Work required =
What is needed is a verbatim copy of the data, minus the pictures.

Source data =
....................

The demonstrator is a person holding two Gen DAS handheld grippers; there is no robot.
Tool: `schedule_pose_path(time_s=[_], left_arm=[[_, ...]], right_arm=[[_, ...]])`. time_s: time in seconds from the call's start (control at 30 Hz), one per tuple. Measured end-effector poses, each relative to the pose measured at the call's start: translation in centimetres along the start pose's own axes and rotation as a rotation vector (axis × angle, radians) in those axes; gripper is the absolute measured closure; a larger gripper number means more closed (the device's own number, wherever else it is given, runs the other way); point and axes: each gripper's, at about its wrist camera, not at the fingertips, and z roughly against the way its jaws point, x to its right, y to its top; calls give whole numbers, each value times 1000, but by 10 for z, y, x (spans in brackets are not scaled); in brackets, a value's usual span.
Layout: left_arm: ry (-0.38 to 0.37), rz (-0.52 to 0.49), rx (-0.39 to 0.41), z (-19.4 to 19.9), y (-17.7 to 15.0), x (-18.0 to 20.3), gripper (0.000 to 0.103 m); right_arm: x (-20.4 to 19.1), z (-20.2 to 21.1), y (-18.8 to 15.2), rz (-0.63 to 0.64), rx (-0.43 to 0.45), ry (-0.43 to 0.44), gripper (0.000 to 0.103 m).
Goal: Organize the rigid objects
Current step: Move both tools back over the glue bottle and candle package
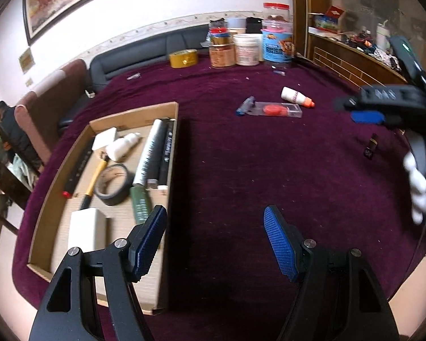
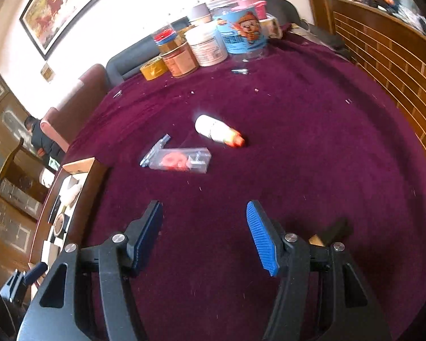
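Left gripper (image 1: 214, 238): jaws apart, nothing between the pads, hovering over the maroon-covered worktop (image 1: 269, 170) just beside the cardboard tray (image 1: 173, 147). Tray holds a tape roll (image 1: 112, 180), a yellow-handled tool (image 1: 95, 180), a white bottle (image 1: 122, 146), long tubes (image 1: 150, 153) and a white box (image 1: 85, 228).

Right gripper (image 2: 203, 236): jaws apart, empty, over bare cloth.

Loose on the worktop, well ahead of both grippers: a white bottle with orange cap (image 2: 218, 133) lying on its side, just beside a clear flat case (image 2: 181, 160) with a red item inside. A small dark object (image 1: 370, 147) lies apart near the right edge. Jars (image 1: 247, 48) are grouped at the far edge.
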Motion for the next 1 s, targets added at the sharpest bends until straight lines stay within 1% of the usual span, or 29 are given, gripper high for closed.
schedule_pose_path(time_s=[0.07,0.13,0.23,0.37,0.43,0.47,0.5,0.53,0.63,0.67,0.73,0.77,0.8,0.83,0.87,0.9,0.97,1.0], left_arm=[[-18,11,-12,-4,1,-1,38],[-30,26,-20,-6,0,-2,38],[-46,46,-31,-8,-1,-6,38],[-58,66,-34,-7,-4,-14,38],[-60,78,-34,-7,-4,-19,38],[-62,84,-35,-8,-5,-22,38],[-65,95,-36,-9,-5,-25,38],[-69,104,-37,-10,-5,-27,38],[-86,139,-46,-15,-5,-35,38],[-96,148,-50,-17,-5,-36,38],[-113,151,-54,-20,-5,-35,38],[-118,148,-54,-21,-5,-34,38],[-124,145,-54,-21,-5,-33,38],[-129,142,-53,-21,-5,-33,38],[-127,138,-50,-20,-6,-32,38],[-128,137,-49,-20,-6,-31,38],[-133,142,-47,-20,-6,-32,38],[-137,146,-46,-20,-6,-33,38]], right_arm=[[-16,-17,16,49,-23,25,43],[-29,-32,30,89,-29,17,43],[-50,-69,54,160,-76,0,43],[-58,-114,68,180,-132,-60,43],[-61,-128,66,188,-176,-59,43],[-63,-133,61,190,-214,-32,43],[-66,-133,58,195,-218,-21,41],[-70,-130,53,205,-221,-1,41],[-82,-117,27,189,-326,173,41],[-87,-112,18,205,-351,209,41],[-95,-100,6,262,-376,230,41],[-94,-91,7,270,-362,237,41],[-89,-80,13,264,-326,225,41],[-80,-68,22,257,-260,174,41],[-73,-58,31,254,-194,104,41],[-62,-48,43,245,-119,2,41],[-39,-42,60,217,-62,-110,41],[-32,-43,65,210,-54,-142,41]])
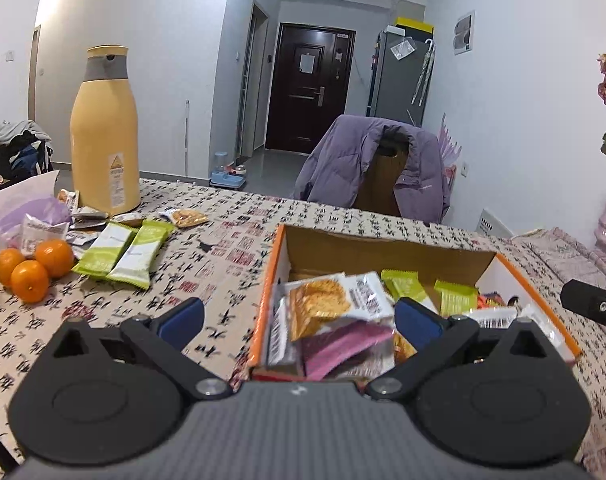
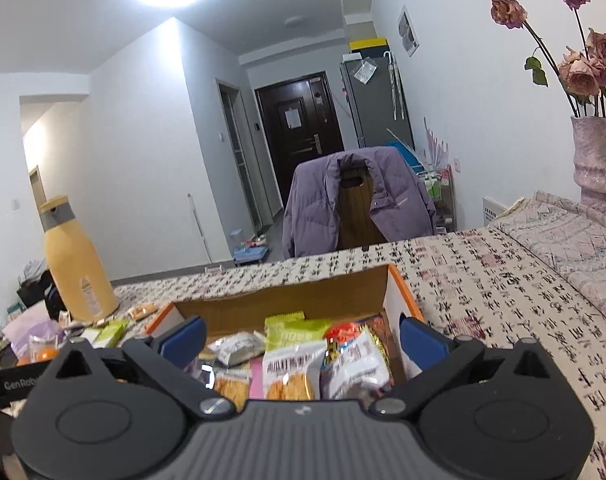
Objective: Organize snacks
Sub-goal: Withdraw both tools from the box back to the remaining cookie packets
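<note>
Both tongs hung spread and empty over the snack box.

The left tongs (image 1: 299, 322) straddled the near left corner of the box (image 1: 269, 280), blue pads (image 1: 181, 322) wide apart; a cracker pack (image 1: 323, 304) and a purple pack (image 1: 343, 346) lay between them. Two green bars (image 1: 121, 252) and three oranges (image 1: 33, 268) lay on the cloth (image 1: 223, 240) far to their left, near the flask (image 1: 105, 132). The right tongs (image 2: 301, 340) gaped above the box (image 2: 399, 292), with snack packs (image 2: 291, 364) lying between the pads.
</note>
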`<state>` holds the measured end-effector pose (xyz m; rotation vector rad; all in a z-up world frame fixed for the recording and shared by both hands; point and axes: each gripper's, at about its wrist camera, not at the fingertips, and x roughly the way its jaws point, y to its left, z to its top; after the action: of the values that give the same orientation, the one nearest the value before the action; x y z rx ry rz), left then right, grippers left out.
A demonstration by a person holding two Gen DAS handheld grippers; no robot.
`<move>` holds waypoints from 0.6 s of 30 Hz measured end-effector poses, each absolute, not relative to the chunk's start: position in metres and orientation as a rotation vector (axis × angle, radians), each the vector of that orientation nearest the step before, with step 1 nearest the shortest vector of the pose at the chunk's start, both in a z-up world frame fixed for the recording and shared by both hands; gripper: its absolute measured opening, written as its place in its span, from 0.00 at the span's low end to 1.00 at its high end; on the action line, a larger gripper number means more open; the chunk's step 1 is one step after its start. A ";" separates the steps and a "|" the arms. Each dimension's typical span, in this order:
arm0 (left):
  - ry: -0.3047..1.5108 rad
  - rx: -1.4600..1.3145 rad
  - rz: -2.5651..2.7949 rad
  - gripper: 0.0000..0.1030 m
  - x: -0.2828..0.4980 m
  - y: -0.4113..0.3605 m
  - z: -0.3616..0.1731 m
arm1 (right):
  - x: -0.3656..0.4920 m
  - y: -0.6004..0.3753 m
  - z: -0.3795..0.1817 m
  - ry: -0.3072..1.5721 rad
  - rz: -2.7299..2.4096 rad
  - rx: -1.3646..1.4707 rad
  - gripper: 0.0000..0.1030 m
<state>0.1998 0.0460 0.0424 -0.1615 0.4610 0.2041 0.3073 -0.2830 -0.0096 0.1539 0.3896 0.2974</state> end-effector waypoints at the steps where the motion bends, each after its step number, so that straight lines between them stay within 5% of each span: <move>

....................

Response to the exercise =
The demonstrator is a person holding two Gen DAS handheld grippers; there is no robot.
Tool: `schedule_pose_path(time_s=[_], left_arm=[[_, ...]], right_arm=[[_, ...]])`. time_s: time in seconds from the call's start (control at 30 Hz), one per tuple. Measured end-effector poses, each relative to the pose measured at the call's start: translation in centimetres along the start pose's own axes and rotation as a rotation vector (axis × angle, radians) in those axes; gripper is the absolute measured closure; a larger gripper number means more closed (the device's own number, wherever else it is given, runs the other way); point and axes: each gripper's, at about its wrist camera, not at the fingertips, and z roughly against the way its jaws point, x to its right, y to its top; calls give whole numbers, each value times 1000, but by 10 for z, y, x (spans in brackets are not scaled); in brackets, a value's usual span.
Layout: left_arm: ry (-0.38 to 0.37), rz (-0.52 to 0.49), rx (-0.39 to 0.41), z (-19.4 to 19.9), y (-17.7 to 15.0), x (-18.0 to 20.3), gripper (0.000 to 0.103 m); right_arm: x (-20.4 to 19.1), z (-20.2 to 21.1), y (-18.8 to 15.2), rz (-0.63 to 0.64), rx (-0.43 to 0.45), ry (-0.43 to 0.44), gripper (0.000 to 0.103 m).
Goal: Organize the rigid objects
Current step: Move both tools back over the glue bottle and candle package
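Left gripper (image 1: 214, 238): jaws apart, nothing between the pads, hovering over the maroon-covered worktop (image 1: 269, 170) just beside the cardboard tray (image 1: 173, 147). Tray holds a tape roll (image 1: 112, 180), a yellow-handled tool (image 1: 95, 180), a white bottle (image 1: 122, 146), long tubes (image 1: 150, 153) and a white box (image 1: 85, 228).

Right gripper (image 2: 203, 236): jaws apart, empty, over bare cloth.

Loose on the worktop, well ahead of both grippers: a white bottle with orange cap (image 2: 218, 133) lying on its side, just beside a clear flat case (image 2: 181, 160) with a red item inside. A small dark object (image 1: 370, 147) lies apart near the right edge. Jars (image 1: 247, 48) are grouped at the far edge.
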Motion for the next 1 s, targets added at the sharpest bends until straight lines stay within 1% of the usual span, or 29 are given, gripper high for closed.
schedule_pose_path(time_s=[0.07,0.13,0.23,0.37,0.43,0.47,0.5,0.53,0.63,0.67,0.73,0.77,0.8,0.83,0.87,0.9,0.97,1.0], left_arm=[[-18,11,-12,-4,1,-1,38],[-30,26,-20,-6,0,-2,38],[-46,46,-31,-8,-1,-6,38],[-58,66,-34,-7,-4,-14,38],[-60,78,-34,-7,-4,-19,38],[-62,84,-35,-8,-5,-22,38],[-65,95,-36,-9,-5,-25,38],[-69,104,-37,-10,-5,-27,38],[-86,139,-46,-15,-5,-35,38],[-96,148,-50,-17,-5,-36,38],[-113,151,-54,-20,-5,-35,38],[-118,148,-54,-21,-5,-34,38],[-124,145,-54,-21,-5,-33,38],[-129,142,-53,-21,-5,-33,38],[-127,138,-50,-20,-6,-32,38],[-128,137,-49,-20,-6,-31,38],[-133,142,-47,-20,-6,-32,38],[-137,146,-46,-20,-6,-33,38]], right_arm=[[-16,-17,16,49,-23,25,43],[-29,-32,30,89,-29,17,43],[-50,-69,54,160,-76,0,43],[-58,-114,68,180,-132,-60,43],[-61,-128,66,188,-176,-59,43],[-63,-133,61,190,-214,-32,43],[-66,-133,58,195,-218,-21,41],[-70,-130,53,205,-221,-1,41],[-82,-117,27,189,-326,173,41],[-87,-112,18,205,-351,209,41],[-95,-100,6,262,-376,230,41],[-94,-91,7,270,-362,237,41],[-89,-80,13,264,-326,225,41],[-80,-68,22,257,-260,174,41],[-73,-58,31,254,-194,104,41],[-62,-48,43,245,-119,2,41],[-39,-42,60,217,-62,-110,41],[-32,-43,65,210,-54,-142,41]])
Objective: Organize snacks
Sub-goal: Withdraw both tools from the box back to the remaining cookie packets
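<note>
Both tongs hung spread and empty over the snack box.

The left tongs (image 1: 299, 322) straddled the near left corner of the box (image 1: 269, 280), blue pads (image 1: 181, 322) wide apart; a cracker pack (image 1: 323, 304) and a purple pack (image 1: 343, 346) lay between them. Two green bars (image 1: 121, 252) and three oranges (image 1: 33, 268) lay on the cloth (image 1: 223, 240) far to their left, near the flask (image 1: 105, 132). The right tongs (image 2: 301, 340) gaped above the box (image 2: 399, 292), with snack packs (image 2: 291, 364) lying between the pads.
</note>
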`<state>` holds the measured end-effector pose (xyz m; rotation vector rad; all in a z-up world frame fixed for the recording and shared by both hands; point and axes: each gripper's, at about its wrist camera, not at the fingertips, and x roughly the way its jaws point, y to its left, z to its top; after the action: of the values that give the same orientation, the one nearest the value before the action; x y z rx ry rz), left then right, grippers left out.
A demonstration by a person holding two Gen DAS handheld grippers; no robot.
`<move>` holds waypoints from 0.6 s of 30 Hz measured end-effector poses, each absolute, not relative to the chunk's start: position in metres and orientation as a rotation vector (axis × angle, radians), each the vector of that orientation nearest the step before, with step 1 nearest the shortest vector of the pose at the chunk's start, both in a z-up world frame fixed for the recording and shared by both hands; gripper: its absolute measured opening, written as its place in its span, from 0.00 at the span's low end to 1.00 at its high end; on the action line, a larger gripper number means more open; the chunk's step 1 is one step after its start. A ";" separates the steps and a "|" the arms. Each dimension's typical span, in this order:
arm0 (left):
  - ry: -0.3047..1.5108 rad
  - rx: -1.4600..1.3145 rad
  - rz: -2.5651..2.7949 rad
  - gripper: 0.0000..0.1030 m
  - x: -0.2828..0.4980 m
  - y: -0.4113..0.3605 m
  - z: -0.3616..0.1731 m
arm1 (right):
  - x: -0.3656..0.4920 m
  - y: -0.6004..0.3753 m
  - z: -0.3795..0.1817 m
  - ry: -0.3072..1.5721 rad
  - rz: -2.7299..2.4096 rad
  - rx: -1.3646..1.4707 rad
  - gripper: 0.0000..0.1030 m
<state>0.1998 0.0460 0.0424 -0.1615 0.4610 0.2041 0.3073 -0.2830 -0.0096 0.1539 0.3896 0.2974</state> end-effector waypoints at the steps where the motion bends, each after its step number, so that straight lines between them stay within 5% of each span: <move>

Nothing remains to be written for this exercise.